### ASSIGNED TASK:
Produce an exact copy of the first line of the data below and each line after it, please, up to and including the one with "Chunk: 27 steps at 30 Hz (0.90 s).".

### RECORDED DATA:
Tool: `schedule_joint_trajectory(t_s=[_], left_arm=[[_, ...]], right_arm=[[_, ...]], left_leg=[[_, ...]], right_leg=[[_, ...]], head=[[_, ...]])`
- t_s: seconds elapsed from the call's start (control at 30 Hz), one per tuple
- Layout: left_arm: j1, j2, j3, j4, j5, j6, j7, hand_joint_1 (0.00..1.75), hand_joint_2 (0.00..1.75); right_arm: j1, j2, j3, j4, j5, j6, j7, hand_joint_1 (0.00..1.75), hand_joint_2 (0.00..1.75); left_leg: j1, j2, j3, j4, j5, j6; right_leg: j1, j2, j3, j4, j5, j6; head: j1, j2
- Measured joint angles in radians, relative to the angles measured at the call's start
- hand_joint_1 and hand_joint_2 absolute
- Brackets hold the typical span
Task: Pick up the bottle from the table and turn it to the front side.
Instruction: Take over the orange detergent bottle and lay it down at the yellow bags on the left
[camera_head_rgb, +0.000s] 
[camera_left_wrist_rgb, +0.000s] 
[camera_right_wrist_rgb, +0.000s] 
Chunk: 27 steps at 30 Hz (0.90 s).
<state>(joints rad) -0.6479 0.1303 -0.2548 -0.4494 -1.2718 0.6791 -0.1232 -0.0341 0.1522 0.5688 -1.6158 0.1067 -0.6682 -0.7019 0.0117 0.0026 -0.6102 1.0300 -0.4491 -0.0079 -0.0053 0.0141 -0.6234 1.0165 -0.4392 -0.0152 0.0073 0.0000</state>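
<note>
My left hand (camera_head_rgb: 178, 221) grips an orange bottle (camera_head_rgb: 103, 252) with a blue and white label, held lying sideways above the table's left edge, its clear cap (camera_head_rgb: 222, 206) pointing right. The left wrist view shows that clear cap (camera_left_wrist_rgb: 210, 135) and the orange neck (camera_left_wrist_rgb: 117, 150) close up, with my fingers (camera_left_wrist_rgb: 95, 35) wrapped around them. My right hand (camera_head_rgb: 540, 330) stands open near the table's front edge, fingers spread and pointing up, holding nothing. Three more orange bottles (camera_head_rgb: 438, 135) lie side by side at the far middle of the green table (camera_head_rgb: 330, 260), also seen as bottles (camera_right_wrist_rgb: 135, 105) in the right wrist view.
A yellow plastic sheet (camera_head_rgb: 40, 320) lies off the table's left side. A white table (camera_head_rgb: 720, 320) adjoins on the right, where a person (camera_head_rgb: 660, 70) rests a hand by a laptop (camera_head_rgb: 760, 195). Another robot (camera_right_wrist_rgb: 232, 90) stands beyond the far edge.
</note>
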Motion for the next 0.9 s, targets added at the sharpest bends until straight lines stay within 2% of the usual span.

### SOLVED EXERCISE:
Tool: `schedule_joint_trajectory(t_s=[_], left_arm=[[_, ...]], right_arm=[[_, ...]], left_leg=[[_, ...]], right_leg=[[_, ...]], head=[[_, ...]])`
- t_s: seconds elapsed from the call's start (control at 30 Hz), one per tuple
- Layout: left_arm: j1, j2, j3, j4, j5, j6, j7, hand_joint_1 (0.00..1.75), hand_joint_2 (0.00..1.75); right_arm: j1, j2, j3, j4, j5, j6, j7, hand_joint_1 (0.00..1.75), hand_joint_2 (0.00..1.75); left_leg: j1, j2, j3, j4, j5, j6; right_leg: j1, j2, j3, j4, j5, j6; head: j1, j2
- Measured joint angles in radians, relative to the angles measured at the call's start
- hand_joint_1 and hand_joint_2 absolute
- Brackets hold the typical span
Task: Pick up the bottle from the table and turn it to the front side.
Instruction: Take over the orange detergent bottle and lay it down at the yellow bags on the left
[camera_head_rgb, +0.000s] 
[camera_left_wrist_rgb, +0.000s] 
[camera_right_wrist_rgb, +0.000s] 
Chunk: 27 steps at 30 Hz (0.90 s).

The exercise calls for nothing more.